_Problem description_:
In the entries that follow, the line with "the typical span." opens the range and the line with "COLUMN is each" closes it; repeat that range exactly, both lines included.

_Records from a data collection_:
------
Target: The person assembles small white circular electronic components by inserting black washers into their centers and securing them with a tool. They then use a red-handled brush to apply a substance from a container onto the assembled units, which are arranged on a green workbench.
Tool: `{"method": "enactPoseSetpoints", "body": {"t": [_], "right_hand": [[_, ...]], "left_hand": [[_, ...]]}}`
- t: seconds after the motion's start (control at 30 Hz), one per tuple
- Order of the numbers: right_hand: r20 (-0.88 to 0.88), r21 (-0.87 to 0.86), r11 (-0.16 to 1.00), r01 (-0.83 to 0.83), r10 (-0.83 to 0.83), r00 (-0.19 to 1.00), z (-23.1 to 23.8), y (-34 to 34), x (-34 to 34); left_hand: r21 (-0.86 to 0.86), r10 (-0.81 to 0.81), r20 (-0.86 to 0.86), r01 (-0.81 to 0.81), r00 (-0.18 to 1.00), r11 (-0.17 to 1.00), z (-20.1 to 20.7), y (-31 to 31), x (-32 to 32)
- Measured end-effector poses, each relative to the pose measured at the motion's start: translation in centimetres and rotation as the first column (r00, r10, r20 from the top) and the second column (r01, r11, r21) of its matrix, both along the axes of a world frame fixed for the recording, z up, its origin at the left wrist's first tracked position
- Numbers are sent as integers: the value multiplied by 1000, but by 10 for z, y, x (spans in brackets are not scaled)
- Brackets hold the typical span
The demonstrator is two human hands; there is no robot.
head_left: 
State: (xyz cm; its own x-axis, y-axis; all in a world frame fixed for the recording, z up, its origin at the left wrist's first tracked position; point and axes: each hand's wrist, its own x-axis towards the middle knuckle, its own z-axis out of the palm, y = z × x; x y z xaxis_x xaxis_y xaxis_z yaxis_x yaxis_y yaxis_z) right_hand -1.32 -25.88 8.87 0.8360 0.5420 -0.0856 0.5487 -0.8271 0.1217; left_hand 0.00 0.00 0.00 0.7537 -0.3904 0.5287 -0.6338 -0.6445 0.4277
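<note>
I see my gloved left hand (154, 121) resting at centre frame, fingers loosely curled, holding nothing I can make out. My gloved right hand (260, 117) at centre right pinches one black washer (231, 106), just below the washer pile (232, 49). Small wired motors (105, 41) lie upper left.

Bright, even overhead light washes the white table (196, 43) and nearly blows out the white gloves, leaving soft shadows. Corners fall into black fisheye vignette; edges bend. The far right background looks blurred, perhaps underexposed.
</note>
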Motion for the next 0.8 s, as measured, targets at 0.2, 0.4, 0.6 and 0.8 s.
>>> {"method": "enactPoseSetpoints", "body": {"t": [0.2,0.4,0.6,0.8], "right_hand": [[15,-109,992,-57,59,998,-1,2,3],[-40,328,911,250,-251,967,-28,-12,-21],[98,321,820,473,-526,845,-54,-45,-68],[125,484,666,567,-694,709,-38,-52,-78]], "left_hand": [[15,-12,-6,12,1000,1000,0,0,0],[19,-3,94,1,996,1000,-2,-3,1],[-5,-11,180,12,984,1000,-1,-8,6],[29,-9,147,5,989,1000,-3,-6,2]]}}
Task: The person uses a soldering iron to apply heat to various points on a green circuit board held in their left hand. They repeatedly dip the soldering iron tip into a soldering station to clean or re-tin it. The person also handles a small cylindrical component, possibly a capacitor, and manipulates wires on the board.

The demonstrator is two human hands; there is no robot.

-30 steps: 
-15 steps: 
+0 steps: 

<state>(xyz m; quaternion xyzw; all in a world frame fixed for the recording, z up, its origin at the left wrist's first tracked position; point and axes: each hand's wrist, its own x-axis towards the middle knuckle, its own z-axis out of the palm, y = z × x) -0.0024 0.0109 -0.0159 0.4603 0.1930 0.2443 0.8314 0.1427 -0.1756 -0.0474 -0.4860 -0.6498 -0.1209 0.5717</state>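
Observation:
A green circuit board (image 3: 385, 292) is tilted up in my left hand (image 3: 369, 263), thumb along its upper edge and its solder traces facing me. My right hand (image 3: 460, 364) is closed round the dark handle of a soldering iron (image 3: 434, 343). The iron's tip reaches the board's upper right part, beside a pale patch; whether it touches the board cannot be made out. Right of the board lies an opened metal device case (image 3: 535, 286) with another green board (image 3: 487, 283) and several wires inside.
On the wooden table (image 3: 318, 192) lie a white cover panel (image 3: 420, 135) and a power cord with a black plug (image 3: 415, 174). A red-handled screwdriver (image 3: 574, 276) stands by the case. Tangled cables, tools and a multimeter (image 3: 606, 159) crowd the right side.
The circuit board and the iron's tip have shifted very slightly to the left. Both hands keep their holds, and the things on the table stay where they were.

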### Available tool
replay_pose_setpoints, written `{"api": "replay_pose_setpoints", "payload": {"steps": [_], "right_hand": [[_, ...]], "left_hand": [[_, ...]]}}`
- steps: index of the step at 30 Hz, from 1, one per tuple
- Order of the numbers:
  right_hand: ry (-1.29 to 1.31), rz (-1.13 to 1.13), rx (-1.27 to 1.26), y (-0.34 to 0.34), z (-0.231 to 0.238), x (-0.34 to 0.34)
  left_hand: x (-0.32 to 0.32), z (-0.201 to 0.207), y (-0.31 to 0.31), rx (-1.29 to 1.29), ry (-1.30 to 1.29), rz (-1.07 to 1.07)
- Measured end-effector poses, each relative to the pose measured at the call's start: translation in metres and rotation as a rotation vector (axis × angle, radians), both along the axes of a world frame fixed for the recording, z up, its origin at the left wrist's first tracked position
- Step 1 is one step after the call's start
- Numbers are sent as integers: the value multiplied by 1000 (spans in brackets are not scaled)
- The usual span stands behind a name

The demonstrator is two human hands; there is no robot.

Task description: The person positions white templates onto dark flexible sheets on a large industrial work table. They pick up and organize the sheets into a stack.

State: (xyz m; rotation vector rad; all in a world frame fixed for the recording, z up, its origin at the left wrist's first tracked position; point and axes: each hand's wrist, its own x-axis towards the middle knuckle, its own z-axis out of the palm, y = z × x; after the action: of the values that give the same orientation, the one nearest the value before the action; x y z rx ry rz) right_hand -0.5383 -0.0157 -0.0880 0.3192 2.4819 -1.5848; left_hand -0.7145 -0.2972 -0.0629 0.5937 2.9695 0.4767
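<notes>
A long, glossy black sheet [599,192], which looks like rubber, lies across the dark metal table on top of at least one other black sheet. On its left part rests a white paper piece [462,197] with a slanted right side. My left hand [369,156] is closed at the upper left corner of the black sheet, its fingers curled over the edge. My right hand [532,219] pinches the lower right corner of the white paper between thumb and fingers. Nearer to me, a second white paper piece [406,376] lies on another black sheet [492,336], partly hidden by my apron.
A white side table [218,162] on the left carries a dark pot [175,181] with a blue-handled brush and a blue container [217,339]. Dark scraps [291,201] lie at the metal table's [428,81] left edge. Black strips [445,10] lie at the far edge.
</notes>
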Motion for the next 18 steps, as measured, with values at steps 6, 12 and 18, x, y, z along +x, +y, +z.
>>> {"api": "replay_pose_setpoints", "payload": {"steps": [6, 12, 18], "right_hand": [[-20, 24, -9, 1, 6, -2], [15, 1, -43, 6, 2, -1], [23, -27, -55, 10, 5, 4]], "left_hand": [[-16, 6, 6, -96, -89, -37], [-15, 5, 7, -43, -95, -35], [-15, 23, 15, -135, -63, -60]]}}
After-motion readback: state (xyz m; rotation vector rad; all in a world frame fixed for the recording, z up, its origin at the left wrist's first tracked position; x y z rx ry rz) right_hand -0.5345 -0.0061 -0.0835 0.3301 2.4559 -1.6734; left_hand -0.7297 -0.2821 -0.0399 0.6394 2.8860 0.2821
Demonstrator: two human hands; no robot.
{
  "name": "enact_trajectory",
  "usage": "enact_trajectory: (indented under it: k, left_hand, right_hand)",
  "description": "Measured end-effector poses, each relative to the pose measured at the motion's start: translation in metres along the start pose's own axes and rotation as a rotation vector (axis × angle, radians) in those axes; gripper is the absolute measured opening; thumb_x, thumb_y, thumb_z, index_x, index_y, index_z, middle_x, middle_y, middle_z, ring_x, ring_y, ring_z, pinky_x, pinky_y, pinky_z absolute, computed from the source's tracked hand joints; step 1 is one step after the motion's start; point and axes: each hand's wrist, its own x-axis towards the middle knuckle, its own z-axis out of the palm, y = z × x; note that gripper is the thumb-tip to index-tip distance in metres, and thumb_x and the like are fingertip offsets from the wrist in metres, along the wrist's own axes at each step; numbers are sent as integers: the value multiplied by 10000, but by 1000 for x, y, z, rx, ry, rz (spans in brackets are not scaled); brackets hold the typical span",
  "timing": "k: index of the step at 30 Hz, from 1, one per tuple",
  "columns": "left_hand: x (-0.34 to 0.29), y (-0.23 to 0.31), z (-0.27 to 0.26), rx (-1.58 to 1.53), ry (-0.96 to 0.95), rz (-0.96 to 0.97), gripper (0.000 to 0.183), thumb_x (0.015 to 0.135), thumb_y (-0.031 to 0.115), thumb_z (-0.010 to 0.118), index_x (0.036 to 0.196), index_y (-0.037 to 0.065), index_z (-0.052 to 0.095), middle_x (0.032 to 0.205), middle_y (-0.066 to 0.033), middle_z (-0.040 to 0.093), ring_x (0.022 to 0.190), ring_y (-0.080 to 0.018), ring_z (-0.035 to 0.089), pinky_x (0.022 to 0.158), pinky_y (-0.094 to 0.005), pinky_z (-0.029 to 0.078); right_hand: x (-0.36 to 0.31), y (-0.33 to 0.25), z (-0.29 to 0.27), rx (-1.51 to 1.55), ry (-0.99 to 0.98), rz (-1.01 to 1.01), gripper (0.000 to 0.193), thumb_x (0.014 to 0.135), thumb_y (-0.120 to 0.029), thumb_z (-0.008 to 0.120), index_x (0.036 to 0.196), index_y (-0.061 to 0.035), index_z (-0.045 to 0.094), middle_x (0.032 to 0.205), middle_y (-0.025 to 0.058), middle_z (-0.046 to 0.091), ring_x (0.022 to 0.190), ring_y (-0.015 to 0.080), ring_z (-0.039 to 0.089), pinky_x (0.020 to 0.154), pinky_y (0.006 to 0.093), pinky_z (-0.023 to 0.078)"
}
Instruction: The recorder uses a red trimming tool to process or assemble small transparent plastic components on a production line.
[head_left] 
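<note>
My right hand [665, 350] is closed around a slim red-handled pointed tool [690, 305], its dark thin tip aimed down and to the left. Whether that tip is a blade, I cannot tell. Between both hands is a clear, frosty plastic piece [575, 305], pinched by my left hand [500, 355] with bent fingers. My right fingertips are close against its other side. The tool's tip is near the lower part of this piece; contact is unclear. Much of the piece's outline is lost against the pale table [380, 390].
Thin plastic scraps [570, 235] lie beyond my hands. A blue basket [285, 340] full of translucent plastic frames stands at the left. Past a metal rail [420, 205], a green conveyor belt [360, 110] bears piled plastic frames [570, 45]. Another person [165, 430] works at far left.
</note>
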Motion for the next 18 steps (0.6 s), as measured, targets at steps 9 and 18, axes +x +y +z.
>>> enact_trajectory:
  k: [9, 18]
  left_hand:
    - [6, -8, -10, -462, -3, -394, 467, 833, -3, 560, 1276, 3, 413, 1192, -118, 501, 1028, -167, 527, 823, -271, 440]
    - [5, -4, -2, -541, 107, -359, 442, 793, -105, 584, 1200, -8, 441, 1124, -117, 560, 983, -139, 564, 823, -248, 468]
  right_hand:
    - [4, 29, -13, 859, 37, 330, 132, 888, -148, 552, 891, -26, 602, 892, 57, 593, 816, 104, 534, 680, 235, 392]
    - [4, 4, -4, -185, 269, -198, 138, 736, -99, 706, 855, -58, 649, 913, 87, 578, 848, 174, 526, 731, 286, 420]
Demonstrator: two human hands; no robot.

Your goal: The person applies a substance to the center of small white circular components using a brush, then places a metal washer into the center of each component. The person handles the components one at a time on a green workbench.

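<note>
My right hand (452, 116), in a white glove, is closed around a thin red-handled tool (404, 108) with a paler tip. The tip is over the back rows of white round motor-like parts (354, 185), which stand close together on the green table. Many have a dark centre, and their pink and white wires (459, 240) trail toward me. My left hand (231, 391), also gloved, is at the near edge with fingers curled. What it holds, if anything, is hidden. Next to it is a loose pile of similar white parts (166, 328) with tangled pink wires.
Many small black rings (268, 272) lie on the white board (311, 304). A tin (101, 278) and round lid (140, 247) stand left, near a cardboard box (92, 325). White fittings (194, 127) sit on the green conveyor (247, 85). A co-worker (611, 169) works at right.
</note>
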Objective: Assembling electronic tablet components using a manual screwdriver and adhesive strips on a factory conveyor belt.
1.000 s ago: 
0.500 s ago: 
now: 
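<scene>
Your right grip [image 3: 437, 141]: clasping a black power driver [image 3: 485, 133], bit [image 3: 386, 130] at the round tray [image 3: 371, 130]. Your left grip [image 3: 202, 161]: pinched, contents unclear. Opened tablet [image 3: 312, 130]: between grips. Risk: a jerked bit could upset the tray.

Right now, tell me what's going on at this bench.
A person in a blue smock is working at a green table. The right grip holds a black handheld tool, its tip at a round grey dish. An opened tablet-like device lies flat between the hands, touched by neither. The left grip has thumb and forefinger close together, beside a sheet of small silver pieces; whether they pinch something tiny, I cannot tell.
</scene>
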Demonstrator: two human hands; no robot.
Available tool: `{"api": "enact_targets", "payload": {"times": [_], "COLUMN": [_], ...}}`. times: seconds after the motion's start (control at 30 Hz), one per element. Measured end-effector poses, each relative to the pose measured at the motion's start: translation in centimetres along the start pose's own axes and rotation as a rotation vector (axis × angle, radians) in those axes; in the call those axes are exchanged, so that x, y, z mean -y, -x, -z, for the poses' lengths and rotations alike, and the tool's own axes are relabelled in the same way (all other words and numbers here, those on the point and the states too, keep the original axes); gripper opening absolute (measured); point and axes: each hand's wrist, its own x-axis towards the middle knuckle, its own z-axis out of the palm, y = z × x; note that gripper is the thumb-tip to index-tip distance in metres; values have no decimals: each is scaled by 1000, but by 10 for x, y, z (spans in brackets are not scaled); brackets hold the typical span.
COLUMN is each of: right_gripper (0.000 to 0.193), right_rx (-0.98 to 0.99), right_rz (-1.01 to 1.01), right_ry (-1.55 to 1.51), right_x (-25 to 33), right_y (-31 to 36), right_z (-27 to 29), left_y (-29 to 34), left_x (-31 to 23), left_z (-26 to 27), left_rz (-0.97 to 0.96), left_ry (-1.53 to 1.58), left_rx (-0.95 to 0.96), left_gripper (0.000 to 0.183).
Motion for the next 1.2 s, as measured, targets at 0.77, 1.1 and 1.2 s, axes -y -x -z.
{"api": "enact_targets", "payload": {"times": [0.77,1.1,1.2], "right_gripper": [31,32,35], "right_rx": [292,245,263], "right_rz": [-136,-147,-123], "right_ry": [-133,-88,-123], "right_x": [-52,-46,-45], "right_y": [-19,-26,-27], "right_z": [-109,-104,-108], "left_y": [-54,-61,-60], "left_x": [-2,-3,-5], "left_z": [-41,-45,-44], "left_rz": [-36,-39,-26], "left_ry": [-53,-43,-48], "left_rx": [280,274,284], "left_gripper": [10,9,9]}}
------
_Solution to this task_:
Available tool: `{"api": "enact_targets", "payload": {"times": [_], "COLUMN": [_], ...}}`. times: seconds after the motion's start (control at 30 Hz), one per element. Measured end-effector poses, each relative to the pose measured at the motion's start: translation in centimetres along the start pose's own axes and rotation as a rotation vector (axis × angle, radians) in those axes; in the call those axes are exchanged, so that x, y, z mean -y, -x, -z, for the poses' lengths and rotations alike, and the tool's own axes are relabelled in the same way (all other words and numbers here, those on the point and the states too, keep the original axes); gripper opening absolute (measured); point and axes: each hand's wrist, its own x-axis towards the middle knuckle, its own z-axis out of the palm, y = z × x; note that gripper is the thumb-tip to index-tip distance in metres; values have no decimals: each is scaled by 1000, but by 10 for x, y, z (spans in brackets are not scaled); brackets hold the typical span.
COLUMN is each of: right_gripper (0.000 to 0.193), right_rx (-0.98 to 0.99), right_rz (-1.01 to 1.01), right_ry (-1.55 to 1.51), right_x (-25 to 33), right_y (-31 to 36), right_z (-27 to 29), left_y (-29 to 34), left_x (-31 to 23), left_z (-26 to 27), left_rz (-0.97 to 0.96), left_ry (-1.53 to 1.58), left_rx (-0.95 to 0.96), left_gripper (0.000 to 0.183).

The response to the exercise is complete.